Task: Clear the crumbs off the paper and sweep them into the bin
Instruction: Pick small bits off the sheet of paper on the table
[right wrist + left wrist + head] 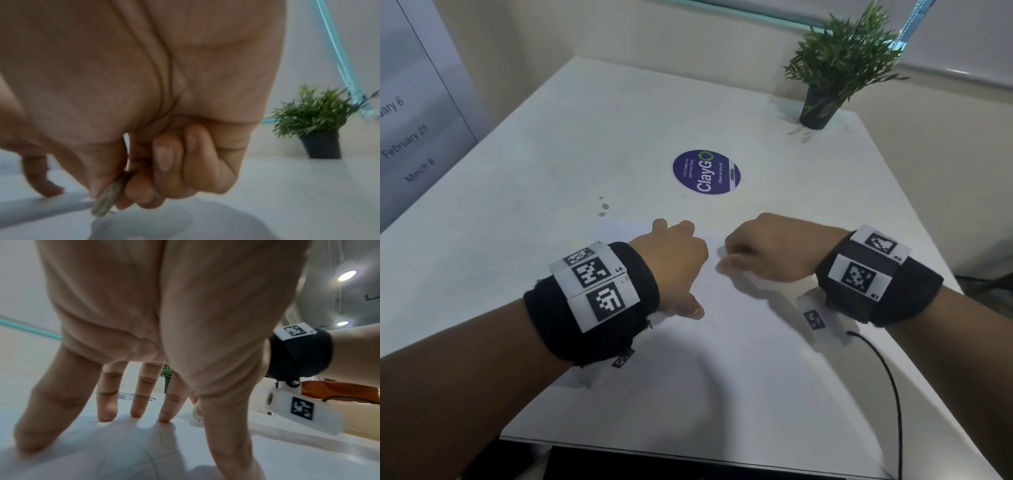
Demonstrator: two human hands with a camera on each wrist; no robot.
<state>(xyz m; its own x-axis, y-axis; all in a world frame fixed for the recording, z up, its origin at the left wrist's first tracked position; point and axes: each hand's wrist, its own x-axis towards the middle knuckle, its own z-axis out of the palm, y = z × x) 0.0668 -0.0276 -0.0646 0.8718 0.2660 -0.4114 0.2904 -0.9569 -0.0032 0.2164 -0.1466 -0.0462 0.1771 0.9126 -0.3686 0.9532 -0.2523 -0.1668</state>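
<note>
A white sheet of paper (pixel 722 342) lies on the white table (pixel 551 154) under both hands. My left hand (pixel 674 260) stands on it with straight, spread fingertips (pixel 107 417) pressing the sheet down. Close to its right, my right hand (pixel 760 253) has its fingers curled and pinches a flat, pale tan crumb piece (pixel 107 201) just above the paper. A few small crumbs (pixel 604 206) sit on the table beyond the paper's far left corner. No bin is recognisable in any view.
A round purple ClayGo sticker (pixel 706 172) marks the table's middle. A potted green plant (pixel 835 68) stands at the far right corner. A black cable (pixel 890 383) trails over the near right edge. A dark shape (pixel 688 462) sits below the near edge.
</note>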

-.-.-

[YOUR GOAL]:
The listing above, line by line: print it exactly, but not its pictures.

[OUTPUT FOR THIS TASK]:
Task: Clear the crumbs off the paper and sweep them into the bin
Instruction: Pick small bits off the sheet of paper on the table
[right wrist + left wrist + head] 
Demonstrator: two human hands with a camera on each wrist; no robot.
<state>(xyz m; its own x-axis, y-axis; all in a world frame fixed for the recording, z up, its origin at the left wrist's first tracked position; point and axes: each hand's wrist, its own x-axis towards the middle knuckle, its own z-axis out of the palm, y = z × x) 0.0668 -0.0276 -0.0646 0.8718 0.2660 -0.4114 0.2904 -0.9569 -0.0032 0.2164 -0.1466 -0.0462 0.1771 0.9126 -0.3686 0.9532 -0.2523 -0.1668</state>
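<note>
A white sheet of paper (pixel 722 342) lies on the white table (pixel 551 154) under both hands. My left hand (pixel 674 260) stands on it with straight, spread fingertips (pixel 107 417) pressing the sheet down. Close to its right, my right hand (pixel 760 253) has its fingers curled and pinches a flat, pale tan crumb piece (pixel 107 201) just above the paper. A few small crumbs (pixel 604 206) sit on the table beyond the paper's far left corner. No bin is recognisable in any view.
A round purple ClayGo sticker (pixel 706 172) marks the table's middle. A potted green plant (pixel 835 68) stands at the far right corner. A black cable (pixel 890 383) trails over the near right edge. A dark shape (pixel 688 462) sits below the near edge.
</note>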

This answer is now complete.